Requirement:
All that is wanted is a word-for-word copy of the data from its first line to the line containing "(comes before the", both included.

Raw data: Begin

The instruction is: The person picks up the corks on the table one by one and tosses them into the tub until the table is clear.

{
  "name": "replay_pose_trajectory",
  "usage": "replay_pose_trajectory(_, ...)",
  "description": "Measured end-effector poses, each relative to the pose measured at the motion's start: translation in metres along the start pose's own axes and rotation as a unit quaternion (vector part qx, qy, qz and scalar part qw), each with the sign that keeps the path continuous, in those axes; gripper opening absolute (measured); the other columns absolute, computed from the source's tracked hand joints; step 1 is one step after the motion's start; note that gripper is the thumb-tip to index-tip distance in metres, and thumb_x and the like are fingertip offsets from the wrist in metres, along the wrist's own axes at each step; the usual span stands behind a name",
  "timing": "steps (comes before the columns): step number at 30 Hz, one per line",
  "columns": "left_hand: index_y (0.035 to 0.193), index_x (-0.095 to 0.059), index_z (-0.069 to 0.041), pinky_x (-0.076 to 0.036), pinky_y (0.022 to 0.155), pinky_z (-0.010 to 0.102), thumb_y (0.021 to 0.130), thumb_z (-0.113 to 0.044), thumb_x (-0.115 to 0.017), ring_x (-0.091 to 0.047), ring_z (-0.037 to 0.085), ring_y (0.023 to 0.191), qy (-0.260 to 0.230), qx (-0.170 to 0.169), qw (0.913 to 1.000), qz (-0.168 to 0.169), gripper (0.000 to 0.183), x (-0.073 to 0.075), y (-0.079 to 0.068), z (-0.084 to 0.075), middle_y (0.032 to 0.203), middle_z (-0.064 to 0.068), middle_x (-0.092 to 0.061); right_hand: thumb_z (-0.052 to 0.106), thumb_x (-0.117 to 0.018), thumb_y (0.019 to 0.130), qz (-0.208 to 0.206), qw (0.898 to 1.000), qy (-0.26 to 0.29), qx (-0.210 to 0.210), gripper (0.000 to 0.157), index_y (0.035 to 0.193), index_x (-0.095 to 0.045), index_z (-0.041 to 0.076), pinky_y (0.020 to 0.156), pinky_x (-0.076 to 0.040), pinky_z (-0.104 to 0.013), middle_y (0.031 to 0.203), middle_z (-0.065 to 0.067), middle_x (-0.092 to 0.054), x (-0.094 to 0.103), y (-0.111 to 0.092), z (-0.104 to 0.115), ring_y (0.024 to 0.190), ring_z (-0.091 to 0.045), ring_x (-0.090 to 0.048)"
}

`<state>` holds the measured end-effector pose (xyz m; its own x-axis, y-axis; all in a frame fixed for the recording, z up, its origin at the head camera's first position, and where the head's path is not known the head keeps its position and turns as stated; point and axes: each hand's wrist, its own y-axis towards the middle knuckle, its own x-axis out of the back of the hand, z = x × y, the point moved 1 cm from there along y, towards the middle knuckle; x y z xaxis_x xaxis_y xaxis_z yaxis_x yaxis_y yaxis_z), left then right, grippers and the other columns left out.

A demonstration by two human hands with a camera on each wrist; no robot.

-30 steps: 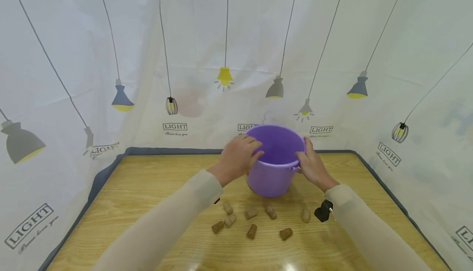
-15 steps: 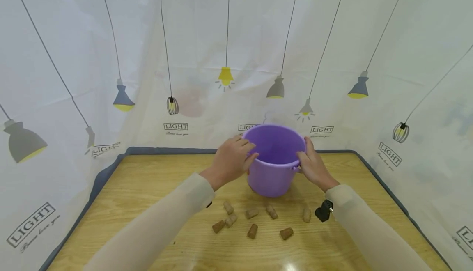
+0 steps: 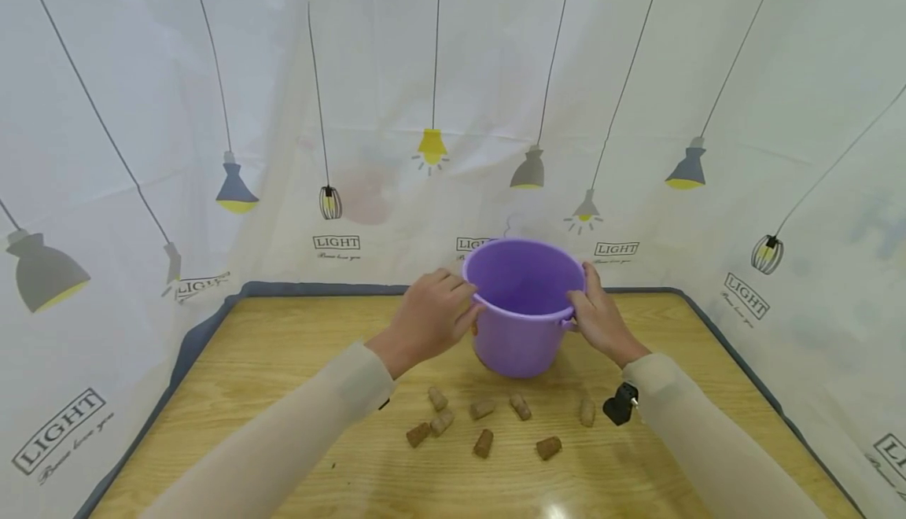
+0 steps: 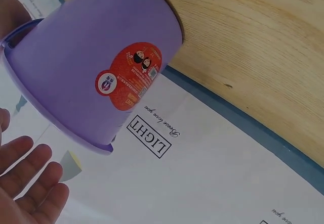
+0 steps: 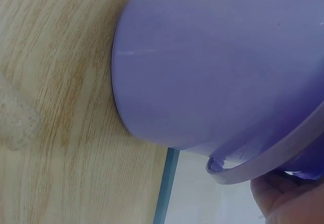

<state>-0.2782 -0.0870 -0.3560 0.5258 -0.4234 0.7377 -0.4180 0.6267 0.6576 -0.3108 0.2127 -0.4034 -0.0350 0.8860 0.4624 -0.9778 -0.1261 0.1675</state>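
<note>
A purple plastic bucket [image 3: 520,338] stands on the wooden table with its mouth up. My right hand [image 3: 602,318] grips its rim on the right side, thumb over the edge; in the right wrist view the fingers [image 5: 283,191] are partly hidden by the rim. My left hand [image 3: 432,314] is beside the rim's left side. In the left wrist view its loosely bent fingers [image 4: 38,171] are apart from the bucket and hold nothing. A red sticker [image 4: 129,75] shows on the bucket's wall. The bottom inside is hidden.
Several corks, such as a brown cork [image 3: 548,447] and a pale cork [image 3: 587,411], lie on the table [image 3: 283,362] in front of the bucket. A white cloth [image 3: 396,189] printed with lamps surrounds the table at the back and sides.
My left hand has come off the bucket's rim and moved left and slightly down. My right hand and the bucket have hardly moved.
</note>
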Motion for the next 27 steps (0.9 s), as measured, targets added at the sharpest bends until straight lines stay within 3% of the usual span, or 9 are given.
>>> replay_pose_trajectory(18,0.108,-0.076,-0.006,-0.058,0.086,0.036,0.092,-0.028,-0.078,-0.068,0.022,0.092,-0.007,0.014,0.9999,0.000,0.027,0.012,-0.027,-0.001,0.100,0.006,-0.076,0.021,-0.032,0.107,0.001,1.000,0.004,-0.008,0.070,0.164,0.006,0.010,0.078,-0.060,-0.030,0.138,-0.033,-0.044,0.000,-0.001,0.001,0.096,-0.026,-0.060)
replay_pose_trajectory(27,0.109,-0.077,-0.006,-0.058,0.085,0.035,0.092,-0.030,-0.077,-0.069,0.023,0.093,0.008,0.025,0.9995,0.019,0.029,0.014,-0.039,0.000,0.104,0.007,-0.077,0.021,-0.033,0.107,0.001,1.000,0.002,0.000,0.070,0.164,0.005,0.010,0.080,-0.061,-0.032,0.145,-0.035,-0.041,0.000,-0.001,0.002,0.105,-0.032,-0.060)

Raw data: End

Written answer:
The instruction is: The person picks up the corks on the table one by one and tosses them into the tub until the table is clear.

{
  "name": "replay_pose_trajectory",
  "usage": "replay_pose_trajectory(_, ...)",
  "description": "Measured end-effector poses, each relative to the pose measured at the motion's start: translation in metres along the start pose's own axes and rotation as a unit quaternion (vector part qx, qy, qz and scalar part qw), each with the sign that keeps the path continuous, in those axes; gripper opening absolute (measured); the other columns absolute, computed from the source's tracked hand joints; step 1 is one step after the motion's start; note that gripper is the thumb-tip to index-tip distance in metres, and thumb_x and the like are fingertip offsets from the wrist in metres, along the wrist's own axes at each step; the usual span stands behind a name",
  "timing": "steps (comes before the columns): step number at 30 Hz, one per line",

This answer is complete.